Come nasce un progetto?
"Mai per caso. Ascoltando le persone che si incontrano nelle aldee. Noi viaggiamo molto, è il nostro lavoro. Andiamo dove le altre organizzazioni non arrivano. C.F.C.A. è un’organizazione nata per servire la povertà attraverso progetti. Non regaliamo nulla. Interveniamo nell’urgenza fornendo il cibo e poi coinvolgiamo le persone nel lavoro progettuale. Chi ha voglia di lavorare con noi deve sapere che è fondamentale l’istruzione per cui chiediamo che i loro figli vadano a scuola. Arriviamo in un’aldea dove seguiamo un progetto e molto spesso la gente ci segnala un problema in un’altra vicino. Ci andiamo, parliamo, ascoltiamo e valutiamo insieme a loro cosa si può fare. “Caminados juntos" (camminando insieme) è il motto di C.F.C.A.. Camminiamo con i poveri per i poveri".

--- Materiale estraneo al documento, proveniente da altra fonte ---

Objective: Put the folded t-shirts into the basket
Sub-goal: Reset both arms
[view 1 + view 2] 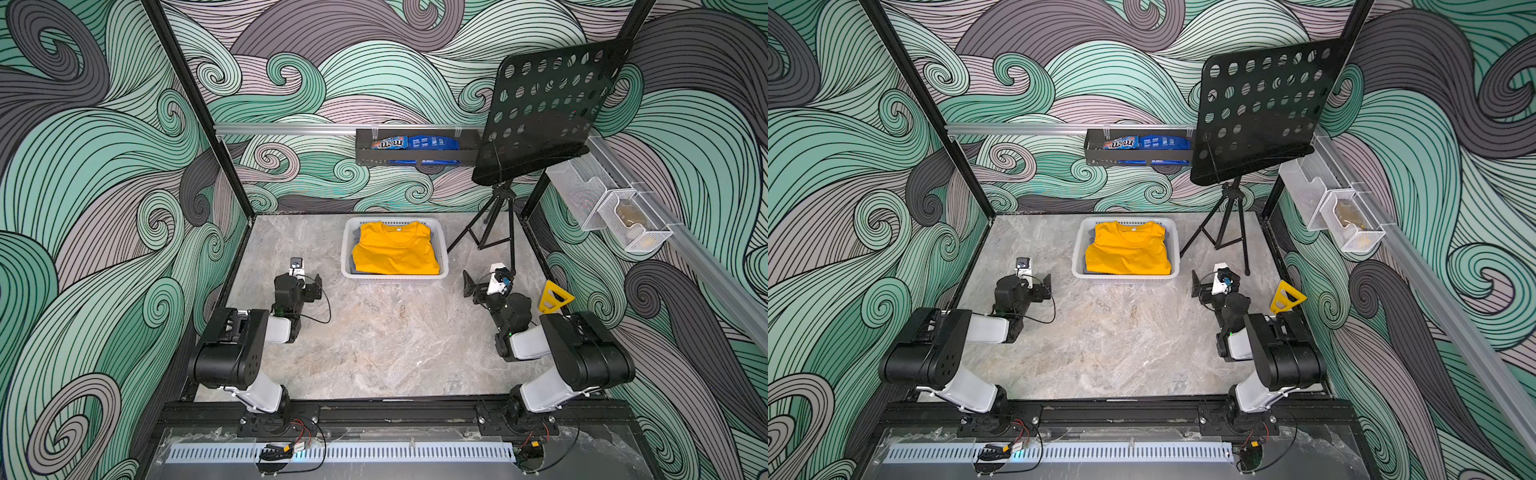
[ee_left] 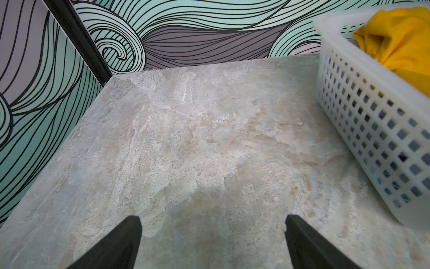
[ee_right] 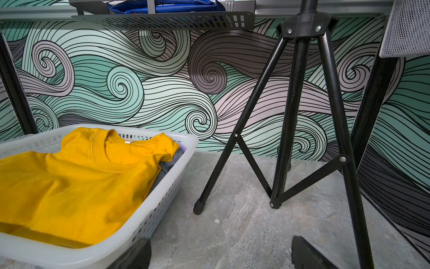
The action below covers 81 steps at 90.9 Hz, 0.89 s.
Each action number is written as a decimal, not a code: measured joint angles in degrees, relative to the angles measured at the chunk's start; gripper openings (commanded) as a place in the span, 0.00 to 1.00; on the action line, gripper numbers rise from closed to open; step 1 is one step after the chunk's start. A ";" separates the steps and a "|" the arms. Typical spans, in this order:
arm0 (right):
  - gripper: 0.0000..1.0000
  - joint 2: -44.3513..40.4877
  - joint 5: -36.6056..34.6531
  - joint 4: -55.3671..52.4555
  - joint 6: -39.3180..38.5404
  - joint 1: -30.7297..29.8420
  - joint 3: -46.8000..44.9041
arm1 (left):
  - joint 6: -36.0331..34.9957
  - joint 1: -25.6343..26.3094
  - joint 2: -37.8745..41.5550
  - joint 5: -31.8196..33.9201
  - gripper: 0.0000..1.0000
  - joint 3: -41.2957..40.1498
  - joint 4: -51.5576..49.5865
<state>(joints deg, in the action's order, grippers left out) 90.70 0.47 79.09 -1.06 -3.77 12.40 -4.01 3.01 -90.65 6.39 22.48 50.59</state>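
Observation:
The white lattice basket (image 1: 344,249) (image 1: 1076,254) stands at the back middle of the stone tabletop. A folded mustard yellow t-shirt (image 1: 395,251) (image 1: 1127,253) lies on top inside it. In the right wrist view grey cloth (image 3: 167,166) and a sliver of lavender cloth show under the yellow shirt (image 3: 81,186), inside the basket (image 3: 188,149). My left gripper (image 1: 305,279) (image 2: 213,219) hangs open over bare table left of the basket (image 2: 363,121). Open and empty too, my right gripper (image 1: 488,279) (image 3: 220,241) sits off the basket's near right corner.
A black music stand on a tripod (image 1: 494,224) (image 3: 293,116) stands right of the basket, close to my right gripper. A black rack with snack bags (image 1: 415,147) hangs on the back wall. White wire mesh bins (image 1: 615,212) hang on the right wall. A yellow triangle (image 1: 555,297) sits by the right arm.

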 measured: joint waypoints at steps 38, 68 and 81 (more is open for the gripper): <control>0.99 0.02 0.00 0.00 0.00 -0.02 0.00 | -0.81 0.00 0.68 -2.67 0.99 -2.32 3.13; 0.99 0.00 0.00 0.00 0.00 0.00 0.00 | 0.39 0.00 0.59 -0.15 0.99 0.94 -0.96; 0.99 0.00 0.00 0.00 0.02 0.00 0.00 | 0.44 0.00 0.44 -0.15 0.99 0.94 -1.03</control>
<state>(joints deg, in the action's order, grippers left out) 90.70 0.47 79.09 -1.04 -3.77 12.40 -3.57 3.01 -90.21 6.24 23.42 49.56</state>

Come è composta l’associazione moises Lira serafin? Tu sei il presidente, se non sbaglio.
"Si, sono il presidente, madre Antonietta la vice presidente e altri amici, tra cui la titolare del ristorante “El Ranchon” della Champa. La signora è molto generosa. Quando è stata costruita la clinica di El Rancho diede un grande aiuto a madre Antonietta e alle suore che iniziarono a lavorare alla clinica".
Come siete organizzati?
"Vorremmo continuare la collaborazione con Ains. Non penso che voi direte di no (ride)".
Dipende Alvaro (rido anch’io)
"... poi ho parlato agli amici del progetto del centro nutrizionale e del terreno donato. C’è molto entusiasmo. Solo madre Antonietta all’inizio non era molto d’accordo ma poi si è convinta. E poi…"
Perché non era d’accordo?
"Perché ha detto che già un’altra volta si era pensato di costruire un centro per i bambini di El Rancho e poi non si è riusciti a fare nulla. Ma era una cosa diversa. Si voleva costruire un asilo dove le mamme che andavano a vendere alla Champa potevano lasciare i bambini. Era una cosa diversa dal centro nutrizionale. Ne abbiamo parlato e madre Antonietta si è convinta. Le ho spiegato le differenze. Io penso che si possa realizzare se si uniscono le forze come si è sempre fatto in questi anni dove, ad esempio, Ains continuava e si faceva carico di un lavoro iniziato dal CFCA o ne integrava un altro.
In questo caso si tratterebbe di unire le forze e lavorare insieme in Italia e in Guatemala.
Trabajando juntos (lavorando insieme).....".